## THE TASK
Please copy the data below exactly; none of the pictures in it belong in the copy.

## DATASET EXTRACT
===

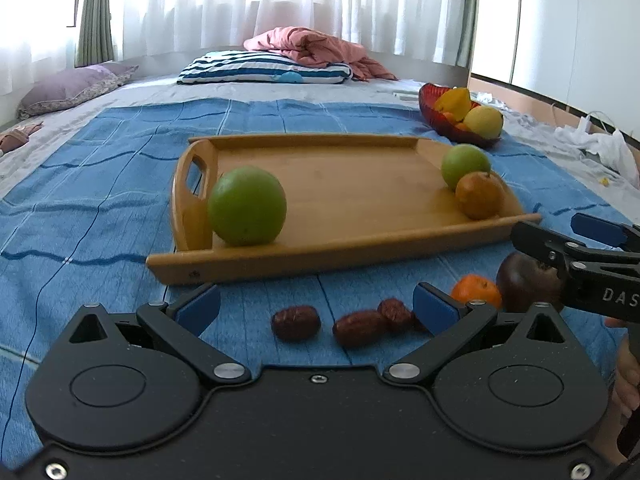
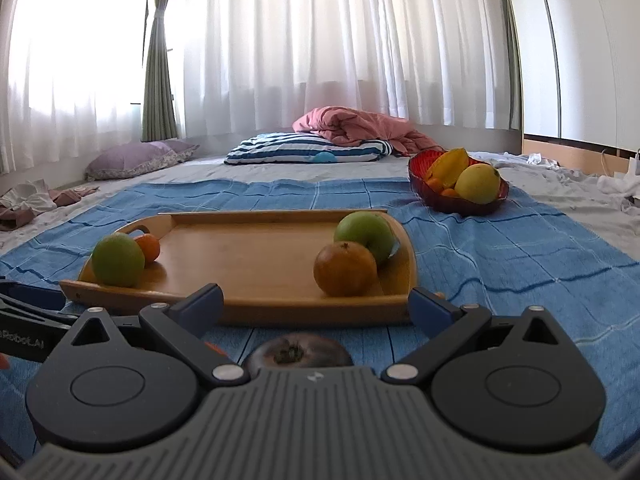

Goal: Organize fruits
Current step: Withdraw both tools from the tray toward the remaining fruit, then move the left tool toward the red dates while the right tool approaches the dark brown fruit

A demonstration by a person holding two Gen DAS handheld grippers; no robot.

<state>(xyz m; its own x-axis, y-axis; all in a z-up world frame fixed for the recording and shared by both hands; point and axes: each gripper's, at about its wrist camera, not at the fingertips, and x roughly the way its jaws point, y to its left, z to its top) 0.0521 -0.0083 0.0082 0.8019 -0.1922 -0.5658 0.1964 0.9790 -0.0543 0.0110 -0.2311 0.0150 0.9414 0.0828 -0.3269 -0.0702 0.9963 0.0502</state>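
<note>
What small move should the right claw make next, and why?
Probably ease the right claw slightly forward and down, then close on the dark fruit. Its jaws stand wide open and empty, and that fruit lies on the blue cloth centred between them, just short of the wooden tray. The left claw, also open, faces the dates, so it is not competing.

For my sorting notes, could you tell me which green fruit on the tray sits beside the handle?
The left green fruit, alone by the handle; the other touches a brown-orange fruit.
</note>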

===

## REPLY TO THE EXERCISE
Goal: Organize fruits
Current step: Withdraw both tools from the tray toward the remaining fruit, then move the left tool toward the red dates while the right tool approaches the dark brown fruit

A demonstration by a person holding two Gen DAS handheld grippers; no robot.

<state>(xyz m; its own x-axis, y-axis; all in a z-up world frame fixed for the recording and shared by both hands; point and axes: each gripper's, at about its wrist camera, not at the fingertips, and x roughly the way its jaws point, y to its left, z to its top) 0.0521 -0.0083 0.0082 0.8019 -0.1922 -0.5658 0.1964 0.9790 -0.0543 0.0110 -0.2311 0.0150 0.9414 0.0828 -0.3269 -0.0702 0.9963 0.0502</state>
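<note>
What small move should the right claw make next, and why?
Probably ease the right claw slightly forward and down, then close on the dark fruit. Its jaws stand wide open and empty, and that fruit lies on the blue cloth centred between them, just short of the wooden tray. The left claw, also open, faces the dates, so it is not competing.

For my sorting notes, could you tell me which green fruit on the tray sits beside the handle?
The left green fruit, alone by the handle; the other touches a brown-orange fruit.
</note>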

The exercise asks for nothing more than this.